Print every line of the listing below, starting with the line that holds "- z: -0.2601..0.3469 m" and going on through the line that holds "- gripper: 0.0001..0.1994", both included, and print nothing else.

**DATA PROVIDED**
——————————

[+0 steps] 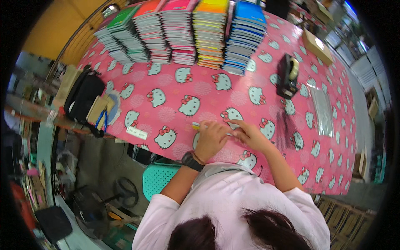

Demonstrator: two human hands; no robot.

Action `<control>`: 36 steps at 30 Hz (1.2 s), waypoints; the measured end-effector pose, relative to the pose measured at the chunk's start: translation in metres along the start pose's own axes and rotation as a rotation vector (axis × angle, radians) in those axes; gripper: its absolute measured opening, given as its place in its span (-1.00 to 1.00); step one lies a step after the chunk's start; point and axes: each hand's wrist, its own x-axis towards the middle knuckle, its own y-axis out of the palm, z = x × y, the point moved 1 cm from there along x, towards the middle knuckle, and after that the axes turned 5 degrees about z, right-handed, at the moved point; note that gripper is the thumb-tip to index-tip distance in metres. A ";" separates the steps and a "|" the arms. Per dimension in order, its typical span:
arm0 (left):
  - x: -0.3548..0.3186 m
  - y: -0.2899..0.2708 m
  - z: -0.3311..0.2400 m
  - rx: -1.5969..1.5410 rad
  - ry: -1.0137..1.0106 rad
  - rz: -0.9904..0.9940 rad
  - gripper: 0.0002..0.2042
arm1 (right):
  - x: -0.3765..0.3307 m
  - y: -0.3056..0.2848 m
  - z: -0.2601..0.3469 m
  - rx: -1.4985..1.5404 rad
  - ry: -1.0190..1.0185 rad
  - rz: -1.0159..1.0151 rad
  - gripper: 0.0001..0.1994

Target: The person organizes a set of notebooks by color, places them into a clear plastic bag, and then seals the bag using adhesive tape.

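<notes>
Both my hands are together over the pink patterned tablecloth [166,113], close to my body at the table's near edge. My left hand [211,136], below a black wristwatch [192,161], is closed around a slim white-and-yellow thing [196,125] whose end sticks out past the fingers on the left. Its kind is too small to tell. Fingertips of my right hand [249,134] are pinched close to the left fingers, by a small pale bit between the two hands. What the right fingers hold is partly hidden.
Tall stacks of notebooks [208,37] in several colours stand at the back. To the right are a black tape dispenser [286,79], dark thin strands [285,130], clear plastic sleeves [321,111] and a cardboard box [317,46]. A black bag [83,93] and blue pens [101,119] lie left.
</notes>
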 end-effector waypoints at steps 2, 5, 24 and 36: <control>-0.007 -0.001 -0.001 0.025 0.021 -0.041 -0.79 | -0.001 0.002 0.013 -0.007 -0.053 0.002 -0.59; -0.005 0.012 -0.001 0.147 0.094 -0.014 -0.80 | -0.007 -0.002 -0.002 -0.026 0.015 -0.027 -0.64; -0.014 0.012 0.003 -0.010 0.095 -0.045 -0.81 | 0.114 0.028 0.079 -0.332 -0.211 0.145 -0.74; 0.001 0.000 0.003 0.074 -0.024 0.094 -0.85 | -0.025 -0.001 -0.015 -0.223 0.014 -0.152 -0.79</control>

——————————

**REPLY TO THE TASK**
  - z: -0.2601..0.3469 m
  - rx: -1.4985..1.5404 rad
  - ry: -1.0190..1.0185 rad
  - rz: -1.0159..1.0151 rad
  - gripper: 0.0001..0.1994

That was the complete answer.